AI Medical Advice for Knee Injuries Put to the Test
Can You Trust AI with Your Health Questions
As artificial intelligence becomes a part of our daily lives, more people are turning to large language models like ChatGPT and Gemini for quick answers to complex questions, including those about their health. But how reliable is this advice, especially for serious medical issues like sports injuries? A recent study delved into this question, specifically examining the quality of AI-generated recommendations for anterior cruciate ligament (ACL) and meniscal injuries, two of the most common knee problems for athletes and active individuals.
The Study A Head to Head AI Comparison
Researchers set out to determine if the medical advice provided by ChatGPT and Gemini aligns with the gold standard of care. The study's goal was to compare the AI responses against the highly respected Evidence-Based Clinical Practice Guidelines (CPGs) published by the American Academy of Orthopaedic Surgeons (AAOS). This comparison provides a crucial benchmark for evaluating the safety and reliability of using these AI tools for initial medical information.
How The AIs Were Tested
To create a fair and standardized test, the researchers formulated questions based directly on the official AAOS guideline statements for ACL and meniscus injuries. These questions were then posed to both ChatGPT and Gemini. A team of two reviewers independently evaluated each AI-generated response, classifying it into one of three categories:
- Agree: The AI's advice was consistent with the AAOS guidelines.
- Neutral: The response did not directly contradict the guidelines but was not fully aligned.
- Disagree: The AI's recommendation conflicted with the established medical best practices.

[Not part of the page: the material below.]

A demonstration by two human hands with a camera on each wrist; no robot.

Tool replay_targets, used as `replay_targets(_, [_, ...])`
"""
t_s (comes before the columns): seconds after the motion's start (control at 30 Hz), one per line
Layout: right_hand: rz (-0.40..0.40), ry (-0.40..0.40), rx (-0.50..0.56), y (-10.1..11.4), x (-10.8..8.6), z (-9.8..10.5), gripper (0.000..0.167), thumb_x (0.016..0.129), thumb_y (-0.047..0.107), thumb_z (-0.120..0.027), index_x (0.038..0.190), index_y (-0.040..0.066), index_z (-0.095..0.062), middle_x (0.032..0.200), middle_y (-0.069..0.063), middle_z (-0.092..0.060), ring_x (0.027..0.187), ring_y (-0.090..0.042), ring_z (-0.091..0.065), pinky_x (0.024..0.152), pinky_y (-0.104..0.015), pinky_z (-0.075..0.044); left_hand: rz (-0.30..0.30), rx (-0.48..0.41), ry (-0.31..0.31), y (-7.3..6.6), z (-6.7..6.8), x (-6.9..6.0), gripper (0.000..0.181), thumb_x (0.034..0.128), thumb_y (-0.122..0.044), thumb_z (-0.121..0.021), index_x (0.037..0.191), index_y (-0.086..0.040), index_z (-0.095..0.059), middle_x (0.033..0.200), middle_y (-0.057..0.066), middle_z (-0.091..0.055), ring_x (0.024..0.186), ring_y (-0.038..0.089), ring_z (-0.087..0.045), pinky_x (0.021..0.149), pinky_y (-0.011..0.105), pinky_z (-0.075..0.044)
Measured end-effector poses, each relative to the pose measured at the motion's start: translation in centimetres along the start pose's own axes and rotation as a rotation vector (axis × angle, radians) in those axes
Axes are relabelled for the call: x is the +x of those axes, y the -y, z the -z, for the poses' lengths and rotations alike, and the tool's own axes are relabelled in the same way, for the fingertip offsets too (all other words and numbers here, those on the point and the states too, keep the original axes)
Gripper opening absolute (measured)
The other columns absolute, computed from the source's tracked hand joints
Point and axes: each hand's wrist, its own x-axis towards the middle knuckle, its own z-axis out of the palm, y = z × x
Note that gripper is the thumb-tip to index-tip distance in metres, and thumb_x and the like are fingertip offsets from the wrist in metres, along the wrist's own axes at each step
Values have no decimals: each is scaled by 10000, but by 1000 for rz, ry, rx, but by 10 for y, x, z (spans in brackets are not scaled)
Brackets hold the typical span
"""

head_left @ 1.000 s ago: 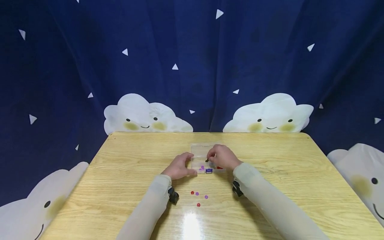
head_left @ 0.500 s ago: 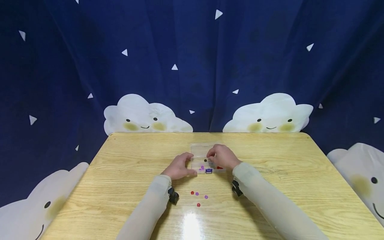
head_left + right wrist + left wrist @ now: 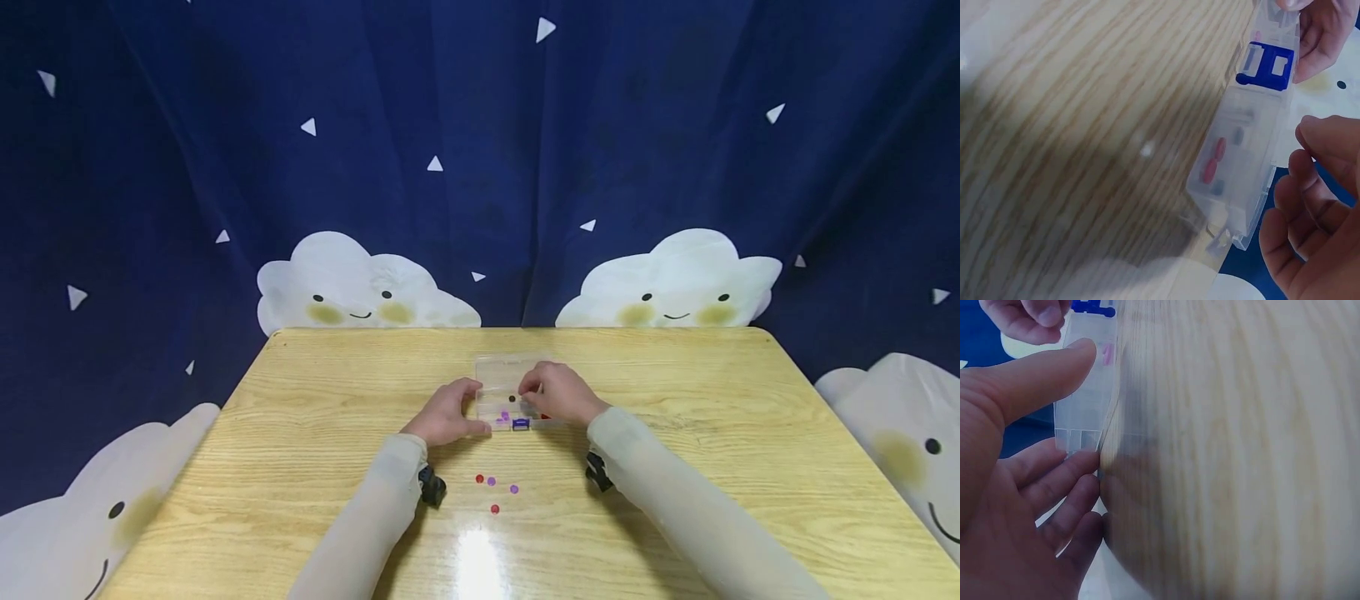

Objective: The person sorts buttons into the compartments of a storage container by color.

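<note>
A clear plastic box (image 3: 495,402) with a blue latch (image 3: 521,424) stands with its lid raised. Purple pieces (image 3: 504,417) lie in its left part, red pieces (image 3: 1211,164) in its right part, and a dark piece (image 3: 512,398) farther back. My left hand (image 3: 446,413) grips the box's left end, thumb at the front and fingers round the side in the left wrist view (image 3: 1029,450). Over the box's right part is my right hand (image 3: 561,393), its fingers bent and thumb near the index; in the right wrist view nothing shows between them.
Two red discs (image 3: 480,479) (image 3: 495,509) and two purple discs (image 3: 491,482) (image 3: 514,489) lie on the wooden table (image 3: 337,392) between the forearms, in front of the box. A dark blue curtain (image 3: 480,125) with white clouds hangs behind the table's far edge.
The dark piece was at my right fingertips a second ago; now it lies in the box, apart from them. My left hand has kept its hold on the box.
</note>
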Motion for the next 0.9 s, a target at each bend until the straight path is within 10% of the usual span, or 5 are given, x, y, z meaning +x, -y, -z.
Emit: replay_targets(0.9, [253,36,70,20,-45,4,102,893,86,-696,933,134,-776,924,60,-669,832,-83,-599,776,-254,-532,7,9,-4,-3,0,-1,750,770,-256,-857,1406,-72,-503,1368,159,-578,1292,313,-527,1121,467,-427])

To ensure both reviewers graded consistently, a Cohen’s kappa coefficient was used to assess interrater reliability, and statistical analyses were performed to compare the performance between the two AI models.
Key Findings AI Accuracy and Sourcing
The results revealed a high degree of accuracy from both platforms, though with some important distinctions. Of the 11 CPG recommendations with strong or moderate evidence, ChatGPT agreed with the guidelines 82% of the time (9 out of 11), while Gemini showed a 73% agreement rate (8 out of 11). Interestingly, both AIs demonstrated perfect concordance with the guidelines for meniscal injuries. When comparing their responses on ACL injuries or overall performance on strong vs. moderate recommendations, there were no significant statistical differences between them.
A critical difference, however, emerged in their approach to sourcing information. ChatGPT provided no references or citations for its claims. In stark contrast, Gemini supplied 25 PubMed resources, of which 23 were found to be relevant and correctly supported the information given.
The Verdict Is AI a Reliable Medical Source
The study concludes that while AI language models are not a substitute for a consultation with a qualified doctor, they are becoming increasingly aligned with expert clinical guidelines for certain conditions. Patients using these tools for information on ACL and meniscal injuries are likely to receive advice that is generally appropriate. However, the lack of citations from some platforms remains a concern for transparency and verification. Gemini's ability to provide supporting evidence marks a significant step forward. For healthcare providers, this means being aware that patients may arrive with well-informed questions from these platforms, but it also highlights the need to guide them toward verified medical resources.